Thanks for the patch.  I have some comments.

This whole rebalancing idea looks extraordinarily expensive in the case
where we have a million datapath flows and the user has no offload
capable hardware.  Please make it user-configurable and default to on
only if offload capable hardware is in use.

Usually, one should avoid naming that says what not to do; instead, flip
names so that they say what to do.  This is because negative names end
up causing confusion later due to double negatives.  Actually I feel
confused already about "skip type", which seems like a negative name to
me.  I would be inclined to use something more like this:

enum dpif_offload_type {
    DPIF_OFFLOAD_AUTO,         /* Offload if possible, fallback to software. */
    DPIF_OFFLOAD_NEVER,        /* Never offload to hardware. */
    DPIF_OFFLOAD_ALWAYS,       /* Always offload to hardware. */
};

dpif_netlink_operate() validates its argument skip_flag, but that should
happen at a higher level, probably in dpif_operate().  I would make it
an assertion rather than a log message.

It looks like dpif_netlink_operate() sometimes doesn't process all of
the requested operations.  It is expected to always set at least the
'error' member of every op passed in, but the new implementation
sometimes omits of them.  This breaks the interface invariants.

It is unusual for udpif_run_flow_rebalance() to keep static variables.
It would normally be better for the caller to pass in a place to store
its timer.  In any case, the 'now' variable in
udpif_run_flow_rebalance() does not need to be static.

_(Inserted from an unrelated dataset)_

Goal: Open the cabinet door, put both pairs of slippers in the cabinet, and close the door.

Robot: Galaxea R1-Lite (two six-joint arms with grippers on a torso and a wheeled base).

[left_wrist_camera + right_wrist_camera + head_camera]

It would be better to initialize 'time' in udpif_run_flow_rebalance() to
LLONG_MIN rather than 0.  This will avoid problems if the system's
monotonic clock starts out negative.

This test in udpif_flow_rebalance_prepare() seems weird because it has a
single caller that always passes nonnull.  I would delete it:

    if (!active_flows || !num_active_flows) {
        return;
    }

In udpif_flow_rebalance_prepare(), please declare the loop variables in
the loops themselves.

udpif_flow_rebalance_prepare() has some 8-space indentations.  OVS uses
4-space.  I see a few other incorrect indentations scattered around,
too.

In all new code, please declare variables at point of first use where
possible.

This code uses two passes on flows: first, collect all flows, then
discard all the flows that don't involve an out-of-resources device.
I believe that these two passes could be combined and that combining
them would significantly reduce the required time and space.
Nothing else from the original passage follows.